_Data block_:
____________
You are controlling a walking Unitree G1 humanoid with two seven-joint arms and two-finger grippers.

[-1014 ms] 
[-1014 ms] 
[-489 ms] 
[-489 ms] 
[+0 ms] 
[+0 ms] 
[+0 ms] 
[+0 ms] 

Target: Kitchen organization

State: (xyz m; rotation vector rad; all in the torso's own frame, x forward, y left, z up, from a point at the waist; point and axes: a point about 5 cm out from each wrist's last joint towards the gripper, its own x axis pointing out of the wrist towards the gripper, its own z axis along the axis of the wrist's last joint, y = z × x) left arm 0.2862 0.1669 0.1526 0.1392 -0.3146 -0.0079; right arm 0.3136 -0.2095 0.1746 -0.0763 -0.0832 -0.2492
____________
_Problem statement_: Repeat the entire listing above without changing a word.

_Expected answer_:
You are controlling a walking Unitree G1 humanoid with two seven-joint arms and two-finger grippers.

[-1014 ms] 
[-1014 ms] 
[-489 ms] 
[-489 ms] 
[+0 ms] 
[+0 ms] 
[+0 ms] 
[+0 ms] 

Target: Kitchen organization

State: (xyz m; rotation vector rad; all in the torso's own frame, x forward, y left, z up, from a point at the waist; point and axes: a point about 5 cm out from each wrist's last joint towards the gripper, its own x axis pointing out of the wrist towards the gripper, its own z axis along the axis of the wrist's last joint, y = z × x) left arm 0.2862 0.1669 0.1526 0.1392 -0.3146 -0.0079; right arm 0.3136 -0.2095 0.1746 -0.0763 -0.0832 -0.2492

No other output belongs to this answer.